▶ _Exercise prompt_: Starting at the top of the entries below, print each line exactly until the line with "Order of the" has been printed too.

▶ _Recorded data_:
■ ■ ■

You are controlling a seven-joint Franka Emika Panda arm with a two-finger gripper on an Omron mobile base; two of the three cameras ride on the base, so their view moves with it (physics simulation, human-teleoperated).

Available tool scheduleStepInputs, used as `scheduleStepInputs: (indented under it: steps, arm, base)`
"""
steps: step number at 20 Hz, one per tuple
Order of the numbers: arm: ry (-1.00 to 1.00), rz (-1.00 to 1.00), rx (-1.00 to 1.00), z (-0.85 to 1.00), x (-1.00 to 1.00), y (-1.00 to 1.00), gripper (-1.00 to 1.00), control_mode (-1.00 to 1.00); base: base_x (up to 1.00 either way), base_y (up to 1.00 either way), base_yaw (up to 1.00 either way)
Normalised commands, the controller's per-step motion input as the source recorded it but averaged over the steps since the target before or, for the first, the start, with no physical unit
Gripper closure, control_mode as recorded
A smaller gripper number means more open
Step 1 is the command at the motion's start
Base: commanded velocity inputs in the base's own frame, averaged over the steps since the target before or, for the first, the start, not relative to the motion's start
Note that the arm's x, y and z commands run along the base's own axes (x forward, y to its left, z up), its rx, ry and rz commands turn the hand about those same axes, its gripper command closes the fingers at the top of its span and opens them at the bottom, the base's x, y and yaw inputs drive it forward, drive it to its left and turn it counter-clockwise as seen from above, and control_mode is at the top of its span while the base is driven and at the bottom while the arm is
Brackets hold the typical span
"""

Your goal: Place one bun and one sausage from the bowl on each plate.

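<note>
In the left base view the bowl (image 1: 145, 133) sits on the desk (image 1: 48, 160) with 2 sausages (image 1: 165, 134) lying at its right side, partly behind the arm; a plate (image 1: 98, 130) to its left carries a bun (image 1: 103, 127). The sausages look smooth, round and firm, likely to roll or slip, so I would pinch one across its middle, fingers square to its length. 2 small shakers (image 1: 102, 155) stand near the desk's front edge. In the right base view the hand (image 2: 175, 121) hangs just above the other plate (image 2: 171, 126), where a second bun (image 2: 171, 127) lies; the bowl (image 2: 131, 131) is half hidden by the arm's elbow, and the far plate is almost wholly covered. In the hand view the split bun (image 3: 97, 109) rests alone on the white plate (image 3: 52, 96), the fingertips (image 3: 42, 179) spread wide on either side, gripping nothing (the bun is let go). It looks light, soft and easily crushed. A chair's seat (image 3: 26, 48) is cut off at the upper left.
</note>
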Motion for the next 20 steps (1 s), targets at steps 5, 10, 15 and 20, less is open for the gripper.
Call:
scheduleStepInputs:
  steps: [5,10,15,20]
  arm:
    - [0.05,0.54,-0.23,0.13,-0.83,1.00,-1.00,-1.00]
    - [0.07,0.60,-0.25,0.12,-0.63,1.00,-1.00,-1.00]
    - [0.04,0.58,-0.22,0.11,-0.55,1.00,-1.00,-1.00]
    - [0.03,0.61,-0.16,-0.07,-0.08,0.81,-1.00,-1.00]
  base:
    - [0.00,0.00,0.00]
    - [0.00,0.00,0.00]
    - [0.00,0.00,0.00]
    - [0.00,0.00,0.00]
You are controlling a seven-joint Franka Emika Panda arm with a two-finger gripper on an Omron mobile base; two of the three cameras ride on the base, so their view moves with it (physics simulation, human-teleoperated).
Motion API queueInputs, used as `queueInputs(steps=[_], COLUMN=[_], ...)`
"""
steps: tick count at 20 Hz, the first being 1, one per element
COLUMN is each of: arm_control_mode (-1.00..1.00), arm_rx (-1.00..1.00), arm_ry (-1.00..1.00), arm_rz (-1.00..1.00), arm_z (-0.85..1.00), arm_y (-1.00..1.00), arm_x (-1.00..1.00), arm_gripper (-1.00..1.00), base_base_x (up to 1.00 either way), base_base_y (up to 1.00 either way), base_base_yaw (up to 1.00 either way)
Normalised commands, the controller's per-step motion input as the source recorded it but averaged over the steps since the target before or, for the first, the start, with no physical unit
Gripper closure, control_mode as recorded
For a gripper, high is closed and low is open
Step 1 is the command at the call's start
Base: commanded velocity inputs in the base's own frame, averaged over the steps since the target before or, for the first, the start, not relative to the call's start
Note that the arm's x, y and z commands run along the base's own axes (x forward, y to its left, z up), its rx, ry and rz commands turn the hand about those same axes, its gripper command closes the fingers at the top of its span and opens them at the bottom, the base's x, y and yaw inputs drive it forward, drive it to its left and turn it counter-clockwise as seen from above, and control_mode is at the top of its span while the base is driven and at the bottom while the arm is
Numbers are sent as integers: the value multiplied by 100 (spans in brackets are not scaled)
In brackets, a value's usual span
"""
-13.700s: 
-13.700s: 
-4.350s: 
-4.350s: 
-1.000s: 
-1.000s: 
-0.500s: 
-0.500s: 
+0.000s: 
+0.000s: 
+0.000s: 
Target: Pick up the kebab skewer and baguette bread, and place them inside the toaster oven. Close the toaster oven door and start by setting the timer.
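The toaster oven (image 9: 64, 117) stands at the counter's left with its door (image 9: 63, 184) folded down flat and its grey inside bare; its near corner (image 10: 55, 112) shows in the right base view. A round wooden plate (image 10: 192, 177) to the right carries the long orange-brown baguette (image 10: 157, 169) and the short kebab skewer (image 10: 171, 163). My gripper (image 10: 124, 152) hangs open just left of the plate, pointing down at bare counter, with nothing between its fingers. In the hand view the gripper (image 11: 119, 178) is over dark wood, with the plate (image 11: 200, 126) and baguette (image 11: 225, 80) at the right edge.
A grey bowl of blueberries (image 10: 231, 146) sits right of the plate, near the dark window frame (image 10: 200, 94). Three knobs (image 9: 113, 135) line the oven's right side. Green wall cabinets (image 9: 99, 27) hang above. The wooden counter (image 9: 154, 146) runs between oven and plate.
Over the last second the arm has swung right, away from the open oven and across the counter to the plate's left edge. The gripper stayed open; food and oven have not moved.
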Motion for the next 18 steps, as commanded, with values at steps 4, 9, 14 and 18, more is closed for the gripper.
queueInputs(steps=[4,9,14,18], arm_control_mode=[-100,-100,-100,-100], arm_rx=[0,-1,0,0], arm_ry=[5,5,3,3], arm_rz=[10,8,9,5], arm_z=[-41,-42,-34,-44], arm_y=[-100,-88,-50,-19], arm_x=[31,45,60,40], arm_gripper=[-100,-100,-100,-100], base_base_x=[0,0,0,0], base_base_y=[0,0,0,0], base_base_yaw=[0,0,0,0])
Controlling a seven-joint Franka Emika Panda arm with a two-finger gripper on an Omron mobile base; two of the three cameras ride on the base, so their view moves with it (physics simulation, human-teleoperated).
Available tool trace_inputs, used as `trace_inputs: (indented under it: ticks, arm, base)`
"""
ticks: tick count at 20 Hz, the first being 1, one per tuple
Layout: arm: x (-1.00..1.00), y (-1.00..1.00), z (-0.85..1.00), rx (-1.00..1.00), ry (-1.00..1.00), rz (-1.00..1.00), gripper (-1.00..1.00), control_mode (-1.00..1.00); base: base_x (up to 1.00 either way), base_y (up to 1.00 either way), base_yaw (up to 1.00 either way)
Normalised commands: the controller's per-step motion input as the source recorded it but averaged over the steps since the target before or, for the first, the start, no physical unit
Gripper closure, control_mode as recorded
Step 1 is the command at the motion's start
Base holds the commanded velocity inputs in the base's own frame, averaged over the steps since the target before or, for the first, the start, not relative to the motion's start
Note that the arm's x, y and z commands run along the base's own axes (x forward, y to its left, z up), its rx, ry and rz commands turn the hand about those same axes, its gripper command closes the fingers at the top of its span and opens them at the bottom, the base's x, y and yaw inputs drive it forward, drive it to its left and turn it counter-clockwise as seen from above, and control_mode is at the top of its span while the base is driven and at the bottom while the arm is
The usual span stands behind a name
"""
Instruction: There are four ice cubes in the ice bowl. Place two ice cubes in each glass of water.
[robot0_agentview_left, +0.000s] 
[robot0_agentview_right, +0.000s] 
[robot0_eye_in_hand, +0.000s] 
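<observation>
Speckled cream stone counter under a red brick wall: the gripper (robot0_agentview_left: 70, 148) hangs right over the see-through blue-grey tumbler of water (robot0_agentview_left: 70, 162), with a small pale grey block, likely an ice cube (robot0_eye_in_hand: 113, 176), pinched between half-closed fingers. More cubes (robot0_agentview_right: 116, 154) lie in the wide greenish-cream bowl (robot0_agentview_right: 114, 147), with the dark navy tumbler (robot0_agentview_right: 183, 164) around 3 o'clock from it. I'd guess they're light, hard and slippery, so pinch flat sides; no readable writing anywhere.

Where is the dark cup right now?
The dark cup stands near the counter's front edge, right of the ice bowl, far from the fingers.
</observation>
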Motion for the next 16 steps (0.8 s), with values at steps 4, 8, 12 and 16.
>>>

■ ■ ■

▶ _Answer space_:
You are controlling a seven-joint Franka Emika Panda arm with a two-finger gripper on an Omron mobile base; two of the three cameras ride on the base, so their view moves with it (physics simulation, human-teleoperated).

Available tool scheduleStepInputs, used as `scheduleStepInputs: (indented under it: steps, arm, base)`
"""
steps: step number at 20 Hz, one per tuple
Order of the numbers: arm: ry (-1.00 to 1.00), rz (-1.00 to 1.00), rx (-1.00 to 1.00), z (-0.85 to 1.00), x (-1.00 to 1.00), y (-1.00 to 1.00), gripper (-1.00 to 1.00), control_mode (-1.00 to 1.00); base: base_x (up to 1.00 either way), base_y (up to 1.00 either way), base_yaw (up to 1.00 either way)

Output is complete for this exercise.